For Karen Walker shoppers, that’s no longer the case: Today, the New Zealand–based designer is expanding her business to include Karen Walker Atelier, a fully-fledged bridal line. To anyone who knows Walker’s kaleidoscopic prints, funky sunglasses, and approachable price point, it will register as a surprise: Why would she want to make fussy wedding dresses? That’s entirely the point: She isn’t. For years, Walker’s customers have asked her to make party clothes and wedding dresses in the same spirit as her main line—i.e., fun, feminine, and not too sweet—because that’s how they wanted to feel on their big day.

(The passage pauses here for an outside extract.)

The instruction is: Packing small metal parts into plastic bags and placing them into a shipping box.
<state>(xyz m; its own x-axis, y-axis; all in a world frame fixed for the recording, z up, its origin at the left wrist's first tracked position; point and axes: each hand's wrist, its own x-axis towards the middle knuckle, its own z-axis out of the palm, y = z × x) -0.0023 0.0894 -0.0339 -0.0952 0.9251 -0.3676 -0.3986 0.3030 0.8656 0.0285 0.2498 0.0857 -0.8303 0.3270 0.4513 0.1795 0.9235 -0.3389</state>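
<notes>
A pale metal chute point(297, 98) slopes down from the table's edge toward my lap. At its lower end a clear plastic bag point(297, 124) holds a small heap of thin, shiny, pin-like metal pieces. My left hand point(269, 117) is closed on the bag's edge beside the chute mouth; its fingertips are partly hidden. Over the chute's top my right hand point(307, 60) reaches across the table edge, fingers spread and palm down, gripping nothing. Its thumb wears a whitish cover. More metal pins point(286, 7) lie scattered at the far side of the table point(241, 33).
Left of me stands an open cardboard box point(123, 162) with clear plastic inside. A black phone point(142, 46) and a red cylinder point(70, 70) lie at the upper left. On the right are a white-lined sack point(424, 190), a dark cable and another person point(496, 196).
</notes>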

They didn’t want the princess pouf; they wanted to feel like themselves. “The funny thing about bridal is that it sits so far outside of ‘normal life,’ and so outside of how a lot of people think about fashion and clothes and their values,” Walker said on a WhatsApp call from Auckland. “It’s odd when you think about it in the larger context. So we wanted our pieces to just be more real, I think. We’re still celebrating the ritual and acknowledging that and holding it up—but just doing it in a way that feels real.”
That comes through in pretty, but not overly “fancy” dresses with signature Walker touches like ruffles, sculptural bows, and high necklines. For her superfans, she reinterpreted a few of her best-selling silhouettes in ivory taffeta, lace, beaded tulle, and silk, and unlike most bridal collections, only two of her designs are bona fide “gowns.” They’re outnumbered by minis, ankle-length dresses, and two ivory suits (styled with sneakers, naturally). “Our bride isn’t the ‘meringue bride,’ ” Walker says. “She isn’t trapped at the table behind the cake—she wants to get out there and enjoy her day, and have a realness about her.”
It feels worlds away from the typical “wedding planning experience”—overwhelming! stressful! endless!—and mirrors the general shift toward more personal, understated weddings in America. That’s hardly news to Walker, though. “I haven’t been to an American wedding, but in New Zealand, they’re a bit more low-key and casual,” she explains. “They’re less traditional here. It’s one day—it’s not that huge, five-day event you see in other places [and online].”
One trend that’s spacing the globe, whether in Auckland or Amagansett, is that brides are shopping for more than one dress. At Walker’s price point—starting at just $950—you could easily rationalize doing the same: Maybe you’ll wear the sheer tulle gown for the ceremony, then change into the crushed-satin tux for a night of dancing. Or take a tip from Walker and do the reverse: “I wasn’t ever going to be the bride who was ‘revealed’ as I was walking down the aisle,” she says. “I was out there in a little skirt suit welcoming my guests as they arrived—then I changed into my dress.” That might be the most radical—and sensible!—idea we’ve heard in a while.